Anniversaire des émeutes de Soweto: la question des langues d’enseignement se pose toujours - Reportage Afrique

Anniversaire des émeutes de Soweto : la question des langues d’enseignement se pose toujours

L’Afrique du Sud commémore, ce 16 juin, les 50 ans du soulèvement de Soweto, un moment clé dans la lutte contre l’apartheid. En 1976, la police a ouvert le feu sur des élèves rassemblés pour protester contre l’imposition de l’afrikaans, langue du régime, comme langue d’enseignement dans les écoles noires. Cette décision a exacerbé les défis auxquels faisaient face des élèves déjà discriminés. Bien que l’anglais ait largement remplacé l’afrikaans dans les établissements scolaires, la question de la langue d’apprentissage demeure un enjeu complexe.
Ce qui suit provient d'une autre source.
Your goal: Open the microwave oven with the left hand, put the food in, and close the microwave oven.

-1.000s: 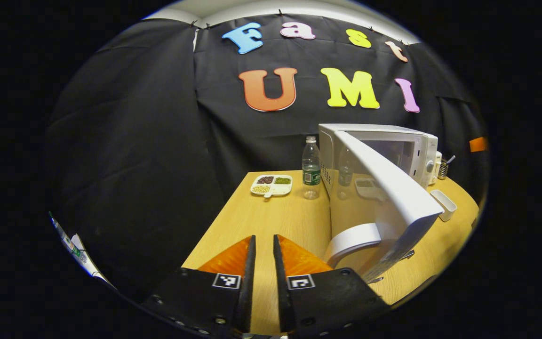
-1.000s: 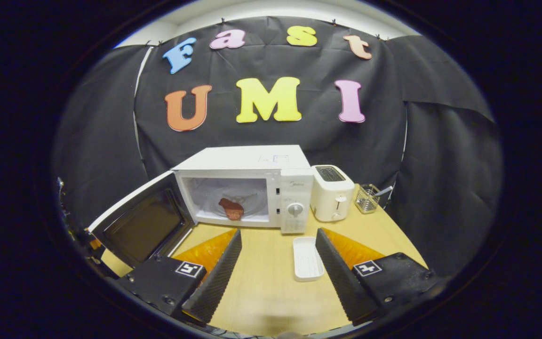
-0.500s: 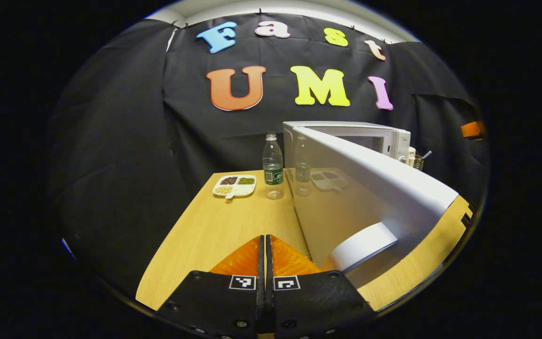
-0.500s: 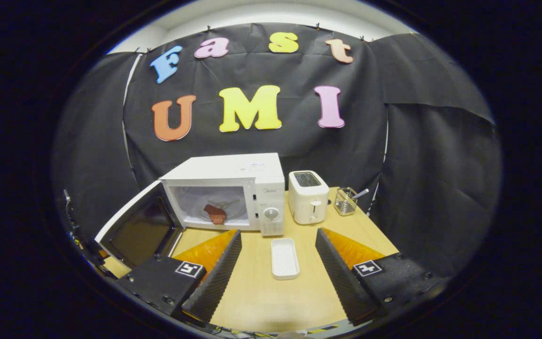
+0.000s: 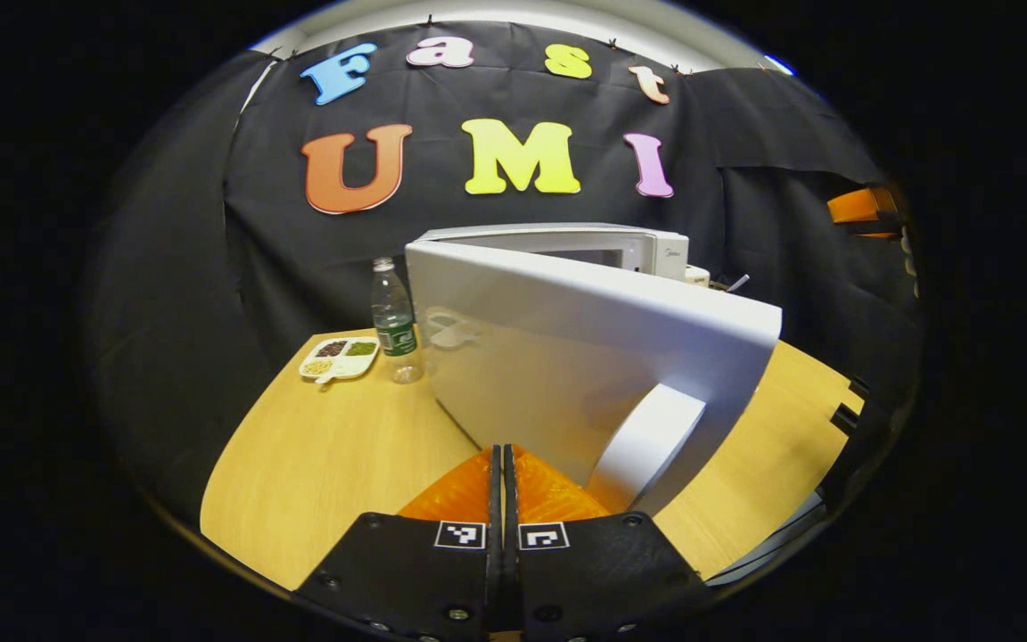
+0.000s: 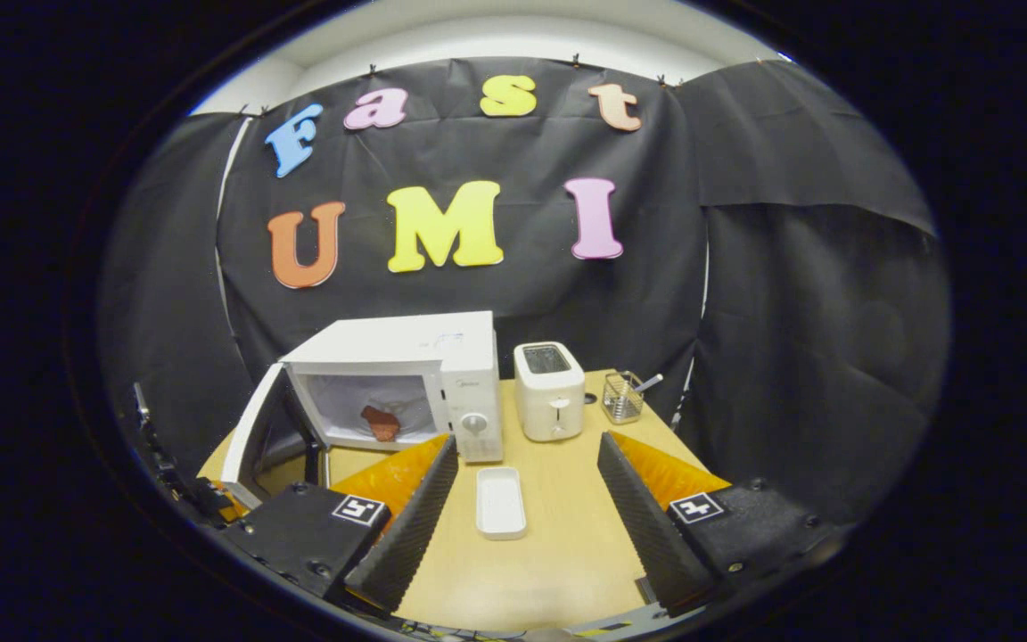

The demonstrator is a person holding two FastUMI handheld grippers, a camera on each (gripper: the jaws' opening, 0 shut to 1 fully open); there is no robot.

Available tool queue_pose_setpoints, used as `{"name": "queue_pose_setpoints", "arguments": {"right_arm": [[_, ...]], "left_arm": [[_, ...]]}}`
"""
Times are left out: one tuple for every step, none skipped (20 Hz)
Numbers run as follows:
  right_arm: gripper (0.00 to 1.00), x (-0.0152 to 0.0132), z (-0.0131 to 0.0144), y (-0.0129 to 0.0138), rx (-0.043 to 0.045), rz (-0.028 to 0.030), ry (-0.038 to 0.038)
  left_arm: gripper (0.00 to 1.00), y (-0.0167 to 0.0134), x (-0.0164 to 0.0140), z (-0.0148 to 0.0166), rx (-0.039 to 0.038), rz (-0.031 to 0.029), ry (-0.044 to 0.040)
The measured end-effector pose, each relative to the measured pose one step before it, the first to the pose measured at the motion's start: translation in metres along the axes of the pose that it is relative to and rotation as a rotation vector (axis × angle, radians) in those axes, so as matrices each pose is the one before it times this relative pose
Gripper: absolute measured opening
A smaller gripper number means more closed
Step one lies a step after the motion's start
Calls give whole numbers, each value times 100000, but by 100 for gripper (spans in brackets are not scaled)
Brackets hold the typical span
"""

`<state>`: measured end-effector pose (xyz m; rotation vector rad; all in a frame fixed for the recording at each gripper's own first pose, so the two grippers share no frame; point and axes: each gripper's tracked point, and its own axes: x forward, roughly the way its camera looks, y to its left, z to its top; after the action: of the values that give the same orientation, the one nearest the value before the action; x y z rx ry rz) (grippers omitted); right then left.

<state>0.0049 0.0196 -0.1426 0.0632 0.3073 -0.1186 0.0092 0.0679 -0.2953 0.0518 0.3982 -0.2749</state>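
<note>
Toaster (image 6: 549, 390) beside wire basket (image 6: 622, 398) — white tray (image 6: 500, 502) nearer.

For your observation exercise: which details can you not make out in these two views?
- Left gripper view: the microwave door hides the cavity.
- Right gripper view: the food is too small to identify.
- Right gripper view: what the wire basket holds is too small to identify.

Left gripper view: low over the table (image 5: 317, 464), close behind the outer face of the microwave door (image 5: 567, 357), facing the back wall.
Right gripper view: farther back, facing the microwave (image 6: 406, 374) front and toaster (image 6: 549, 392).
Shared: microwave, door, table.
</note>
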Motion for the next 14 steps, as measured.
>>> {"name": "queue_pose_setpoints", "arguments": {"right_arm": [[100,0,306,-493,-383,-287,-585],[100,-95,166,-545,-948,-472,-332],[100,160,191,-616,-718,-572,-90],[100,-24,177,-553,-253,-279,-226],[100,-64,260,-447,412,-315,36],[100,-2,258,-555,725,-257,-240],[100,50,40,-536,323,-317,138],[100,11,66,-538,236,-313,66],[91,121,102,-493,-324,-309,-64],[100,73,116,-508,-410,-176,165],[100,212,174,-429,-178,-206,33],[100,151,197,-473,-64,-161,66],[100,102,30,-510,40,-261,206],[91,126,142,-561,176,-440,175]], "left_arm": [[0,-1073,506,251,581,-1640,-82],[0,-945,563,38,447,-1352,326],[0,-1016,663,279,775,-1515,-261],[0,-667,573,214,615,-794,4],[0,-809,540,330,-102,-1369,-332],[0,-776,628,261,99,-1145,-275],[0,-578,733,194,623,-751,-107],[0,-478,628,332,770,-685,-252],[0,-562,675,317,703,-738,-554],[0,-456,773,300,528,-565,-80],[0,-474,782,335,290,-561,-334],[0,-403,752,311,699,-707,-277],[0,-337,943,402,491,-633,-469],[0,-348,734,233,551,-396,-300]]}}
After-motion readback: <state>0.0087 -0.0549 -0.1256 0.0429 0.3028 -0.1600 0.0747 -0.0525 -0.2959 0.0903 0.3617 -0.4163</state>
Dans les écoles publiques sud-africaines, les enfants peuvent apprendre dans leur langue maternelle jusqu’en CE2. Cependant, vers l’âge de 9-10 ans, ils doivent étudier en anglais, y compris les mathématiques, l’histoire et la technologie. Naledi, élève de sixième, déclare : « C’est pas dur car j’ai l’habitude de parler anglais, donc ça ne me pose pas de problème. » En revanche, son enseignant, Kgothatso Madibana, souligne les difficultés rencontrées par d’autres élèves dont les familles parlent le sotho du Nord, l’une des douze langues officielles du pays. Il note que cela engendre des disparités : « C’est vraiment très complexe. Par exemple, en sciences de la vie, ils sont directement enseignés en anglais. Si certains ne le parlent pas au quotidien, c’est compliqué pour eux ! Parfois, on pense qu’un enfant a des troubles de l’apprentissage, mais en fait, le problème vient de la langue. »
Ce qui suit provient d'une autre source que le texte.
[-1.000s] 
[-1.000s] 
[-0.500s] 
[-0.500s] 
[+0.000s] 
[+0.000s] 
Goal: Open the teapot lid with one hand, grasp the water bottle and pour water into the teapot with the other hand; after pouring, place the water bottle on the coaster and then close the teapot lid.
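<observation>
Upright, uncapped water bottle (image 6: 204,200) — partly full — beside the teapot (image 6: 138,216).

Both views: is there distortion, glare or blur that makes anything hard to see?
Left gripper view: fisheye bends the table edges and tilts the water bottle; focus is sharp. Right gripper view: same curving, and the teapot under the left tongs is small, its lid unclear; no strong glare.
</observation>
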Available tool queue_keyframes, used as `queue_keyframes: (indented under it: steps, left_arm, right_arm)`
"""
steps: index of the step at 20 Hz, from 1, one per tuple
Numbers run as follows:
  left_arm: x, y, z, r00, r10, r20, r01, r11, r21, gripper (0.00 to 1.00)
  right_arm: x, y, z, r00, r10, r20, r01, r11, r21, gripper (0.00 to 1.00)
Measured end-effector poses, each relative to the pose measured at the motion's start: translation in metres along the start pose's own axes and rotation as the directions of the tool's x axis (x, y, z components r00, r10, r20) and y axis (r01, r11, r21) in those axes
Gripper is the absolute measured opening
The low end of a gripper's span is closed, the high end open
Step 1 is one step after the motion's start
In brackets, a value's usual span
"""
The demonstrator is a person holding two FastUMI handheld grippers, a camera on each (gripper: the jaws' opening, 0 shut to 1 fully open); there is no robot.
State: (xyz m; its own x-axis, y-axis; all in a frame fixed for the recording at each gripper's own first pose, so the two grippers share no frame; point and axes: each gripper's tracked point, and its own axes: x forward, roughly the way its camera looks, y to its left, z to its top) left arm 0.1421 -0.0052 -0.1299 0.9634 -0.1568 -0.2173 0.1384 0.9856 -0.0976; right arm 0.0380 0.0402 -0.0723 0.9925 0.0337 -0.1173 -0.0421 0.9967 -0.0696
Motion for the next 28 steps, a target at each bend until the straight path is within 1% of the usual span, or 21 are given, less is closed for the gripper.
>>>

L’ONU recommande que les enfants apprennent dans leur langue maternelle pendant au moins les six premières années de leur scolarité. Selon Mashaba Mashala, maîtresse de conférences à l’Université d’Afrique du Sud (Unisa), « les émeutes du 16 juin, c’était contre la langue de l’oppression. Mais ensuite, l’anglais s’est imposé, perçu comme la langue de la libération économique. Cela a créé de grosses inégalités, avec des enfants qui pensent qu’ils ne sont pas intelligents à l’école, alors que bien souvent, c’est à cause de la langue utilisée. »
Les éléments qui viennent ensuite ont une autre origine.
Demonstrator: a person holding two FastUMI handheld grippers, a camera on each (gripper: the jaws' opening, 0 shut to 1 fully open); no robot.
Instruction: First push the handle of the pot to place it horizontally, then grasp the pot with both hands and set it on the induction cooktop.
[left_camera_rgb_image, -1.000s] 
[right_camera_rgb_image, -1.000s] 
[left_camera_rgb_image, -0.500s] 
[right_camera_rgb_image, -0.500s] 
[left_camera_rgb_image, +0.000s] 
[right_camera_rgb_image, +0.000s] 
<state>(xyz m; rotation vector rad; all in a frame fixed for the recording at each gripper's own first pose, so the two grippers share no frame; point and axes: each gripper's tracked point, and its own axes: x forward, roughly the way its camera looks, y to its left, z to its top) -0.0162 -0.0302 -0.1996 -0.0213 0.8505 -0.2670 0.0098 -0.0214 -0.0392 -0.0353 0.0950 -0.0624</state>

Des chercheurs estiment que l’apprentissage en anglais peut expliquer, en partie, les mauvais résultats de l’Afrique du Sud dans les tests scolaires internationaux. Le gouvernement a tenté, ces dernières années, de mettre en place un enseignement bilingue basé sur la langue maternelle, pour une transition plus progressive en CM1. Cependant, cela nécessite des manuels et des enseignants formés. Pinky Makoe, chercheuse à l’Université de Johannesburg, fait partie du collectif Bua-Lit, qui développe des outils en ligne pour les enseignants : « Nous avons développé des ressources pour expliquer ce qu’est l’éducation multilingue et ce qu’elle peut apporter. L’idée est de montrer que c’est possible. »

La question des langues d’enseignement reste néanmoins délicate. Une loi adoptée en 2024, visant à donner plus de contrôle aux autorités sur la langue d’enseignement, a provoqué des réactions négatives de la part de la communauté afrikaner, qui y voit une menace pour l’autonomie de ses écoles.